Gentle or delicate cycle can be used for feather pillows. During the washing process, the feathers clump up and should be broken up in the drying cycle. This can be done by placing clean tennis shoes or tennis balls on the pillow. Refluffing should be done manually during the drying process every 15 minutes. The time required for the drying process varies considerably and depends on the size of the feather pillow you are drying but the pillow would dry faster in conditions of low humidity and also in a sunny day.

Final Note

Washing your feather pillow is easy, especially with top load washer.
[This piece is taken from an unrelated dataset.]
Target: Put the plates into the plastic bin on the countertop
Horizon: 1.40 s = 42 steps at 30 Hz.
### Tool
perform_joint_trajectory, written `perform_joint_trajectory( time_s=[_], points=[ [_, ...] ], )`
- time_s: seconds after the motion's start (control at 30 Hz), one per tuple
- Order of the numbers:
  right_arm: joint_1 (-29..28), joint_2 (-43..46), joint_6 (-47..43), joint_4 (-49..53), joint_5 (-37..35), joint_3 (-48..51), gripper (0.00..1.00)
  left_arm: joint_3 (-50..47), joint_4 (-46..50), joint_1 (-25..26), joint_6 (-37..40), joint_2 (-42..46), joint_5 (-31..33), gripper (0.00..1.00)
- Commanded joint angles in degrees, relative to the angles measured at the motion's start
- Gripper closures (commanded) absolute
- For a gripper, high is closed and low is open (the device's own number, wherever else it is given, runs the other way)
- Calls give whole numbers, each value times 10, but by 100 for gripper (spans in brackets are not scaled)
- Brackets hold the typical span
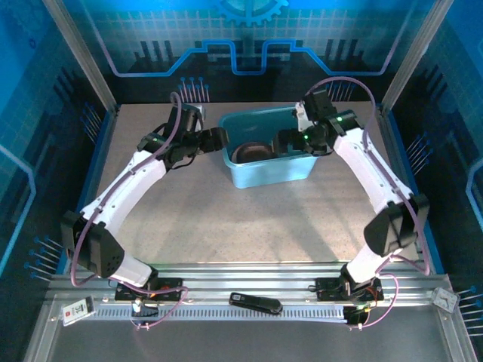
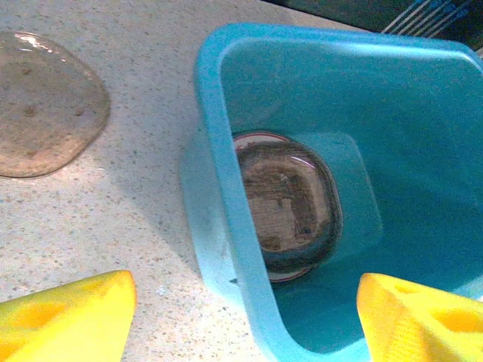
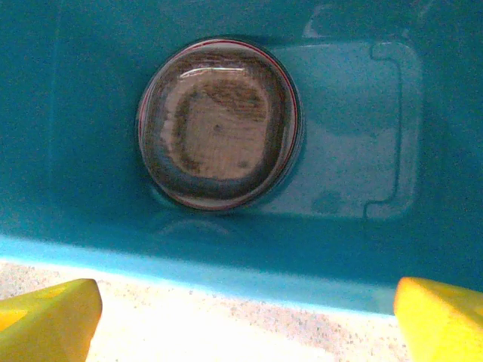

You have to carefully choose the load size, water temperature and cycle to wash the pillow properly. No matter how wonderfully washed the feather pillow is, if it is not dried properly and thoroughly it might not offer you the comfort you desire. Molds might form on the pillow and it may develop some offensive odor if it is not well-dried. A good way to checkmate poor drying is to hand fluff the pillow in each cycle.